Share your dilemmas and get honest opinions from other Mumsnetters.

To think, that from a young age children should be taught to behave properly around dogs?

102 replies

webbygeek91 · 20/02/2011 17:04

We are expected to be responsible dog owners, pick up, train them and keep them under control/well cared for, why don't parents teach their kids not to run screaming around dogs or run over to them and start trying to tug their tails/ride on them?

Also, to expect that kids should not be walking dogs on their own or at a significant distance from their parents with a dog that is:

A) Heavier than them
B) Has serious behaviour issues
C) A & B combined means said child has no control over dog.

OP posts:
mitochondria · 20/02/2011 22:51

Booy - I didn't say all dogs jump, did I?

Maybe the jumpy ones should be on leads?

BooyFuckingHoo · 20/02/2011 22:52

"Shame really, that nobody has taught all the dogs not to go and jump up at them."

this is what you said. which is silly as nobody owns all the dogs.

nancy75 · 20/02/2011 22:56

I have taught dd not to approach dogs when we are out.
I think it is people with dogs that are the problem, dd is a small 5 year old, about a year ago a dog bounded up to her in the park and knocked her over - she was terrified and is now afraid of dogs.
We walk to school through a park and at least once a week we encounter dogs, not on a lead that come over, despite the fact that dd is visably scared and upset the comment from the owners is always along the line of oh it won't bite/its very friendly/it just wants to say hello.
I have noticed owners rarely try to stop the dog coming over.
I think if you have a dog where there are other people it should be on a lead at all times.

mitochondria · 20/02/2011 22:59

As in, some of the dogs have been taught not to run at small toddlers and frighten them, but not all of them have.

Sorry if that isn't clear.

Actually, I do think all children should be taught not to go and pester random dogs.
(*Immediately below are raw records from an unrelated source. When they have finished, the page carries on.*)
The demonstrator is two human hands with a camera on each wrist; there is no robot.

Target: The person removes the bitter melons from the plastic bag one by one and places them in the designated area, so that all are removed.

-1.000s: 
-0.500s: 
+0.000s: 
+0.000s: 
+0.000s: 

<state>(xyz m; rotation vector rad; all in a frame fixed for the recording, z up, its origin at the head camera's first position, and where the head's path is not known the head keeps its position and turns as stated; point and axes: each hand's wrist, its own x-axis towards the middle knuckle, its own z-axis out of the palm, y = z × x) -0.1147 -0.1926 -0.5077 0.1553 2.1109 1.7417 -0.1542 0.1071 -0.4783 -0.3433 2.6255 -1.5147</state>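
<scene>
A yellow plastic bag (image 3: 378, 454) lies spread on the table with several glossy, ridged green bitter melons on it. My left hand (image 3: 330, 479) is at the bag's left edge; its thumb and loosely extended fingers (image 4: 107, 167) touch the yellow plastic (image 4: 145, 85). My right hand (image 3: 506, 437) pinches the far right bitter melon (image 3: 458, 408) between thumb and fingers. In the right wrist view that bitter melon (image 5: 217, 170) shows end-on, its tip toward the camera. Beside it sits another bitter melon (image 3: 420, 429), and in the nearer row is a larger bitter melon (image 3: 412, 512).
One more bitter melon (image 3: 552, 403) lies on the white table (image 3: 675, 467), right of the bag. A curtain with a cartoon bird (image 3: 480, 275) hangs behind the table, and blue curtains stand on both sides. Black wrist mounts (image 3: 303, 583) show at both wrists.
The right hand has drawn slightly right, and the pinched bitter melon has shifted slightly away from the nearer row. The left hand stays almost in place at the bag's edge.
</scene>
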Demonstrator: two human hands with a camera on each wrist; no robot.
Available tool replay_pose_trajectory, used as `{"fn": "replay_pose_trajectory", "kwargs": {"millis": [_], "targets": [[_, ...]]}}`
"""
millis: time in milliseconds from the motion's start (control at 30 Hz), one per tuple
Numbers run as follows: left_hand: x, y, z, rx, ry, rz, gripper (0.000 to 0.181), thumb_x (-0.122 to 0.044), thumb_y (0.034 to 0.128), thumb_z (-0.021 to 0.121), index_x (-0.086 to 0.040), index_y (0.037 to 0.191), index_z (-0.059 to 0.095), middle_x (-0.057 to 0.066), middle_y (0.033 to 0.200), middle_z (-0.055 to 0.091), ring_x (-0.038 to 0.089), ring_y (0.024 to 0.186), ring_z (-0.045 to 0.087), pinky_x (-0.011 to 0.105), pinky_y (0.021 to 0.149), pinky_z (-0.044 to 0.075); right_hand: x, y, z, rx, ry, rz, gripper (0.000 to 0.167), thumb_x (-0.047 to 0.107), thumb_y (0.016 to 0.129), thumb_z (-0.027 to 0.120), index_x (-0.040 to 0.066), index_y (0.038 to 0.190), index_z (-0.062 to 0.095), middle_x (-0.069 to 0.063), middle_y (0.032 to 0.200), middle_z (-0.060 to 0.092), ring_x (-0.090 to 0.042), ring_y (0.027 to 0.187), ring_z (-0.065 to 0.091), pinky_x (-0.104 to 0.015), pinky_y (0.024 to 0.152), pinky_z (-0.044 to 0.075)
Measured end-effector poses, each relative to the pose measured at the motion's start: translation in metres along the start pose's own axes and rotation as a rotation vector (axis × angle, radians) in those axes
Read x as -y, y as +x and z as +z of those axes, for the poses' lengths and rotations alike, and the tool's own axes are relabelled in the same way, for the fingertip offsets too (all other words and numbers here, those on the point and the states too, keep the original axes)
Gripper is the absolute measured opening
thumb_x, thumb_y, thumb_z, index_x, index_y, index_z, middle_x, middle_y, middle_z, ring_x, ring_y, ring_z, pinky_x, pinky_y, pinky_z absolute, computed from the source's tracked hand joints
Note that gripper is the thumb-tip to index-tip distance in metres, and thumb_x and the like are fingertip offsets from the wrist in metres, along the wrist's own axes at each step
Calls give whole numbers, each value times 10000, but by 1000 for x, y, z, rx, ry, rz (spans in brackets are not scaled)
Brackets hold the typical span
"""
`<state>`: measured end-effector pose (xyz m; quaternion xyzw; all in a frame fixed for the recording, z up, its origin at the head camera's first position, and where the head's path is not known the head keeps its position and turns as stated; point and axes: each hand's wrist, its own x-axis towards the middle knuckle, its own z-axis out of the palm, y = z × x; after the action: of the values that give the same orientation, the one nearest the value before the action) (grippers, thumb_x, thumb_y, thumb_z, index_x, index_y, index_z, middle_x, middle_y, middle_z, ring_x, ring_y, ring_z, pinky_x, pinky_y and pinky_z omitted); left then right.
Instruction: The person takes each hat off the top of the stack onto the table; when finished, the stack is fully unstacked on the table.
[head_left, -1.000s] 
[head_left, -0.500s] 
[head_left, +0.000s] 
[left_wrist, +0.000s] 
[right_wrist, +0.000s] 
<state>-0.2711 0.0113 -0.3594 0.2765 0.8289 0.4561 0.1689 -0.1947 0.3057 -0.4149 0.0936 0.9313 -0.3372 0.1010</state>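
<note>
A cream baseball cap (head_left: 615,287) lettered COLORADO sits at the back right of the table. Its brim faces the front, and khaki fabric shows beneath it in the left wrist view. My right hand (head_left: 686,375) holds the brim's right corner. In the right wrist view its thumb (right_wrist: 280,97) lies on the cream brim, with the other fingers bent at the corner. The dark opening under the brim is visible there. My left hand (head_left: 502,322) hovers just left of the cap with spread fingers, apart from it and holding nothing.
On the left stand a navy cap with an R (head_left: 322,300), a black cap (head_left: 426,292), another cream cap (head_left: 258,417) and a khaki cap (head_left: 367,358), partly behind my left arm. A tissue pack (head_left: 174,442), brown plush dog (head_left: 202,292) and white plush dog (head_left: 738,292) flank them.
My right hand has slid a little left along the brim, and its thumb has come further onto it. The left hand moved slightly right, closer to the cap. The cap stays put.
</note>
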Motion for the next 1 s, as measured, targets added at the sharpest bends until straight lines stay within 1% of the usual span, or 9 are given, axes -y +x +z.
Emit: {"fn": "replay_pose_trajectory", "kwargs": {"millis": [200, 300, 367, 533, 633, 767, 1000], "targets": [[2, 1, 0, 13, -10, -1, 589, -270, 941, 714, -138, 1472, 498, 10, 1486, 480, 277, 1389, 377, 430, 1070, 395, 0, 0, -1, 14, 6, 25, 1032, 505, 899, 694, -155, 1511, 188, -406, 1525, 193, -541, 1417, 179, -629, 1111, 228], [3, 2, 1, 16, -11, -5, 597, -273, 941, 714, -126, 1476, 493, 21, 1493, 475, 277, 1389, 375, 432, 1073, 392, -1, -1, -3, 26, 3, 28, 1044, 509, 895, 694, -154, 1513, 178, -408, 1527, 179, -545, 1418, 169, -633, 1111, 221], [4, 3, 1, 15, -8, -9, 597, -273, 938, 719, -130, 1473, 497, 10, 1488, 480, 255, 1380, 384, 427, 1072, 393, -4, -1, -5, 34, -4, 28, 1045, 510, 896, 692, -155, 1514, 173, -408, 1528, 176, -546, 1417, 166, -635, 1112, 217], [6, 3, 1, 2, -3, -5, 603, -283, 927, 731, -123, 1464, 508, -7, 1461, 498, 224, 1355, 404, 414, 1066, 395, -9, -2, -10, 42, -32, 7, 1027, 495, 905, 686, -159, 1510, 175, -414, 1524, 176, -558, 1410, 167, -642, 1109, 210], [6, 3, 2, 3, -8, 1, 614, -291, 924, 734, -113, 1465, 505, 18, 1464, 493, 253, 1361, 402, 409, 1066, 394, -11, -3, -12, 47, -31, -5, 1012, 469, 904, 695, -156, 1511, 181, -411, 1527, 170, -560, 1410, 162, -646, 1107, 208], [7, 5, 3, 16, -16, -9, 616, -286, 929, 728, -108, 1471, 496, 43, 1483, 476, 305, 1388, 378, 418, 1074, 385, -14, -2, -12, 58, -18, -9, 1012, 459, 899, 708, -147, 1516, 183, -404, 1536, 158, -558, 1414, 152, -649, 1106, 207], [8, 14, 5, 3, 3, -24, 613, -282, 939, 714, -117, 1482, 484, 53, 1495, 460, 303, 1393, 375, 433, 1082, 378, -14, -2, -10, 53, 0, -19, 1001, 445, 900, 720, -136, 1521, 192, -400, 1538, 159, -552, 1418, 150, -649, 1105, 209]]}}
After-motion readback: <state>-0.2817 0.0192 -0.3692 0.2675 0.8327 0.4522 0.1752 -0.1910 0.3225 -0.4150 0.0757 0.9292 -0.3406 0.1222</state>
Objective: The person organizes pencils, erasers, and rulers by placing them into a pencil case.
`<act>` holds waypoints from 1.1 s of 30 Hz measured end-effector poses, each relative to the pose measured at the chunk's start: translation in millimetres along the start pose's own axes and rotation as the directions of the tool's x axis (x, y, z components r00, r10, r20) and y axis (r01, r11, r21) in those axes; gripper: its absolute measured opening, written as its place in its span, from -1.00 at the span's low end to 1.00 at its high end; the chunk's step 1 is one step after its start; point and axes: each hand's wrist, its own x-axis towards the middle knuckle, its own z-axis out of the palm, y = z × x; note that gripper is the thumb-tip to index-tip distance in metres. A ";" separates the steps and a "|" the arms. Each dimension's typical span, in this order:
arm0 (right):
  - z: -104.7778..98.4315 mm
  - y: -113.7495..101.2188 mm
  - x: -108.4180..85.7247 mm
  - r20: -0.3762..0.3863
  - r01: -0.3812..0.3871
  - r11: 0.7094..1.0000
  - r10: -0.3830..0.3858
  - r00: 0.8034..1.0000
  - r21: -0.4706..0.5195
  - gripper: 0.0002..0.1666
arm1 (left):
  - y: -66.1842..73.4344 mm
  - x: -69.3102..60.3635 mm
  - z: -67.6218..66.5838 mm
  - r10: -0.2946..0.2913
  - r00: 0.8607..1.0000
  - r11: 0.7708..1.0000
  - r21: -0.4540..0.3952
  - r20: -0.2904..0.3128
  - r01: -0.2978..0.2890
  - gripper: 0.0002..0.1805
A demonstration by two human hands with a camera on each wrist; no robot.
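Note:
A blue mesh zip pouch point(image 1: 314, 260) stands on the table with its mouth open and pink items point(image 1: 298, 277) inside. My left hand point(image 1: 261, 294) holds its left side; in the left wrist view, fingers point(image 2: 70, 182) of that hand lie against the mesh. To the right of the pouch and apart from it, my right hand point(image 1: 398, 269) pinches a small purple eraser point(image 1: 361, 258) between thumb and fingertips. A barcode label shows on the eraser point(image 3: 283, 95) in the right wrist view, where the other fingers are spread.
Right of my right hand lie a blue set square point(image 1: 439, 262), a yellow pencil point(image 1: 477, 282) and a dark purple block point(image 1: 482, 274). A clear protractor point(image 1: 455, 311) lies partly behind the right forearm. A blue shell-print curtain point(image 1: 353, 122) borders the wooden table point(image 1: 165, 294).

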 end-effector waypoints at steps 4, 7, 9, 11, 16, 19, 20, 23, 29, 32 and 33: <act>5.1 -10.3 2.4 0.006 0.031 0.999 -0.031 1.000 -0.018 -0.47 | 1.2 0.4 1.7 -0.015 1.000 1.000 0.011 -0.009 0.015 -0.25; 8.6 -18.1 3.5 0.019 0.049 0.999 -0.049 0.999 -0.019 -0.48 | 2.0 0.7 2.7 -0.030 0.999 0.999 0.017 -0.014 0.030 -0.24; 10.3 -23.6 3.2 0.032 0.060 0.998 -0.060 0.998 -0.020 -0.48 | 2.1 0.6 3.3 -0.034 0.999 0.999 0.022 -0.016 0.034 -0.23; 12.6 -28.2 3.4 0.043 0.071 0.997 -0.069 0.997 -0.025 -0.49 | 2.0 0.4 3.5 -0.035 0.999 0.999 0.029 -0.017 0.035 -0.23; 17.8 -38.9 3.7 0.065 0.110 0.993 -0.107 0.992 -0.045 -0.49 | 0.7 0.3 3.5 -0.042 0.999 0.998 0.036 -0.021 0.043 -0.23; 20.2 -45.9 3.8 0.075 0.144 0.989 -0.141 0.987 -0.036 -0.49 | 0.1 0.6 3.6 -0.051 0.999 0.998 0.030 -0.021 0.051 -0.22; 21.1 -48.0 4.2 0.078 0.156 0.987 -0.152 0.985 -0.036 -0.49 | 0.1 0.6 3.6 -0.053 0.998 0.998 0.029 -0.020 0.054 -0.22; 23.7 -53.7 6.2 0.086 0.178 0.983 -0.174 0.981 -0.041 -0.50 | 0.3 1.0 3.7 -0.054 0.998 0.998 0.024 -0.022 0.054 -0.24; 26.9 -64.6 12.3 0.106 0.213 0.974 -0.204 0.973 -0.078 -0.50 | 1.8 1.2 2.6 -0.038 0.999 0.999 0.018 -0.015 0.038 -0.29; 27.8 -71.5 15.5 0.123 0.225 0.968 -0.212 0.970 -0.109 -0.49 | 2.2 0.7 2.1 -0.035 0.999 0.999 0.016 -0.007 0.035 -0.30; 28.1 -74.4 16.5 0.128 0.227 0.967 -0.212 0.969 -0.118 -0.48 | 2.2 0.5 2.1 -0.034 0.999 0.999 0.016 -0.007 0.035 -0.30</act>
Same as they should be taught not to run in front of cars.

youngjoly · 20/02/2011 23:03

YANBU

I agree that children should be taught about dogs. I have instilled in my DDs that if they want to stroke a dog, they must ask the owner if it is okay for them to (as not all dogs would be happy with this)

But it does irk me when my DDs ask politely and they don't get a clear yes, or the owners dismiss my request for the DDs to ask permission 'because their dog is friendly'. That's not the point! The point is my DDs have no idea as to which dogs are child friendly and which ones are not, so to protect themselves they need to ask.... whether your dog is friendly is irrelevant.... Grrr!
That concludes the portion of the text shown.